Task instructions — As the lines appear below, please set them down exactly, starting at the first and finishing with the one containing "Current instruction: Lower".

Supplied information —
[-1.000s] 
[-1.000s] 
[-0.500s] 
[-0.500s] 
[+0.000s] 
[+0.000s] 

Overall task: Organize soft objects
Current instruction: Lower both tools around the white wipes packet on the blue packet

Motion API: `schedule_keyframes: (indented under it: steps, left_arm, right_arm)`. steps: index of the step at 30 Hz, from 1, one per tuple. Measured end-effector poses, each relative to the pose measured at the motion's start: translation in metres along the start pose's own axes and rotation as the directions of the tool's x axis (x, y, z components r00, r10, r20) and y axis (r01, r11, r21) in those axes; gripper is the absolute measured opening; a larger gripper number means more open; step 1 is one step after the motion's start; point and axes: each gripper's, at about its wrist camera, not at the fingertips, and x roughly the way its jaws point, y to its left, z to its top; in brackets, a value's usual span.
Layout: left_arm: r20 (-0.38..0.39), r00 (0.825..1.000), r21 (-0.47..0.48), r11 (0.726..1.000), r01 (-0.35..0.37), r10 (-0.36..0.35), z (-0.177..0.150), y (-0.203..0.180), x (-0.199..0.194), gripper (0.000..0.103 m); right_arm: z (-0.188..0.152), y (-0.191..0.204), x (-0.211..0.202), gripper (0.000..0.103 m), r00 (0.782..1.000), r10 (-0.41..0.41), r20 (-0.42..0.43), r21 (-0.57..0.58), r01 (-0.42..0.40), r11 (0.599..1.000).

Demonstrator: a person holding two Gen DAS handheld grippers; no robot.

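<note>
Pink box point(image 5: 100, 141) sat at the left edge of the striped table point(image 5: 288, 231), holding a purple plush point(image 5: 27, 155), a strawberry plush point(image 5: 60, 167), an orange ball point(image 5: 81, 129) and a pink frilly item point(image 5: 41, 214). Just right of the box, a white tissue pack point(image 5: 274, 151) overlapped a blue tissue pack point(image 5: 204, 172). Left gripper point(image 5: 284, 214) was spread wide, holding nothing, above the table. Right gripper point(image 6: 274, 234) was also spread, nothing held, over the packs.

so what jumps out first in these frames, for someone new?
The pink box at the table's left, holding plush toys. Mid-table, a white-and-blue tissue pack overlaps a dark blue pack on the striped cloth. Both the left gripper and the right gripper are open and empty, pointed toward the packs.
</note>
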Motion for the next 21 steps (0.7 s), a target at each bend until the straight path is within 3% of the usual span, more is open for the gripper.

Response to this task —
[-1.000s] 
[-1.000s] 
[-0.500s] 
[-0.500s] 
[+0.000s] 
[+0.000s] 

Overall task: Organize soft objects
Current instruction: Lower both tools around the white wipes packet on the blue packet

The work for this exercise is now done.